Description:
Following generally accepted axioms and assumptions the authors developed a phenomenological, thermodynamically
consistent material model for large anisotropic elastoplastic deformations based on a substructure concept.
The material model originally includes a stress relation in rate formulation, evolutional equations for the
internal variables modeling the hardening behavior, and the yield condition. Due to the necessary time
discretization solving the initial value problem (IVP) this approach is associated with an incremental
stress computation. It will be shown that, within this context, the accuracy of stress values
essentially deteriorates with increasing load steps.
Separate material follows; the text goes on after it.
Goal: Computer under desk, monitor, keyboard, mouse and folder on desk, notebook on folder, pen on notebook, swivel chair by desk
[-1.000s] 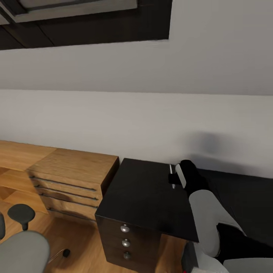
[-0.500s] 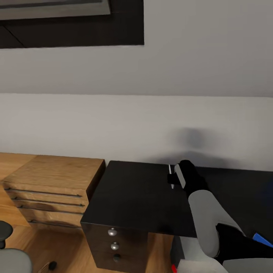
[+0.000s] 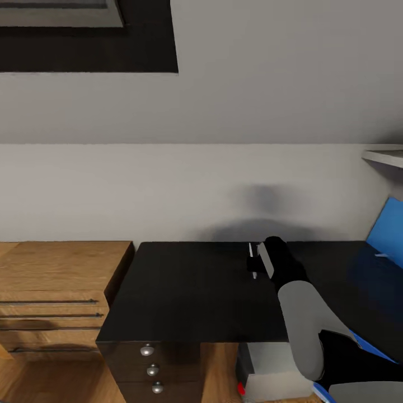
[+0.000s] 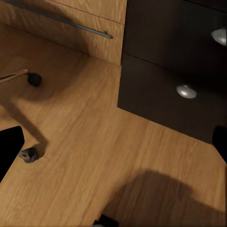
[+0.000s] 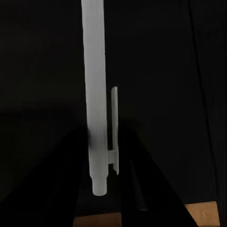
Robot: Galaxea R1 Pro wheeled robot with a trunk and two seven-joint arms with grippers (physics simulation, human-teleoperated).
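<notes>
My right gripper (image 3: 253, 263) is shut on the thin white pen (image 3: 251, 258) and holds it upright over the back of the black desk (image 3: 190, 291). In the right wrist view the pen (image 5: 97, 94) and its clip run between the dark fingers (image 5: 142, 189), with the dark desktop behind. The light grey computer (image 3: 268, 364) with a red dot stands under the desk. My left gripper (image 4: 113, 149) hangs open low over the wooden floor, near the desk's drawer unit (image 4: 179, 61) and two casters of the swivel chair (image 4: 33, 78).
A light wooden drawer chest (image 3: 56, 280) stands against the desk's left side. The desk's three knobbed drawers (image 3: 148, 369) face me. A blue panel (image 3: 386, 229) rises at the right under a pale shelf (image 3: 386, 157). A blue edge (image 3: 364, 344) shows behind my right arm.
The camera has swung right: the chest slid left, the chair left the head view, and the blue panel and shelf came in. The right gripper still holds the pen.
</notes>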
Consequently, the authors substitute the usual
stress relation including the symmetric plastic strain tensor of right Cauchy-Green type instead of the
stress tensor into the set of unknown constitutive variables. Stresses are explicitly computed from a
hyperelastic material law depending on the elastic strain tensor. Furthermore, as an alternative to the
plastic strain tensor the solution of the IVP considering an
evolutional equation for the plastic part of the deformation gradient has been studied.
This procedure simplifies the mathematical structure of the system to be solved as well
as the computation of substructure-based variables which are suitable for the analysis
of texture development. The presented numerical strategies were implemented into an in-house FE-code.
Some examples illustrating their accuracy, stability as well as efficiency are discussed.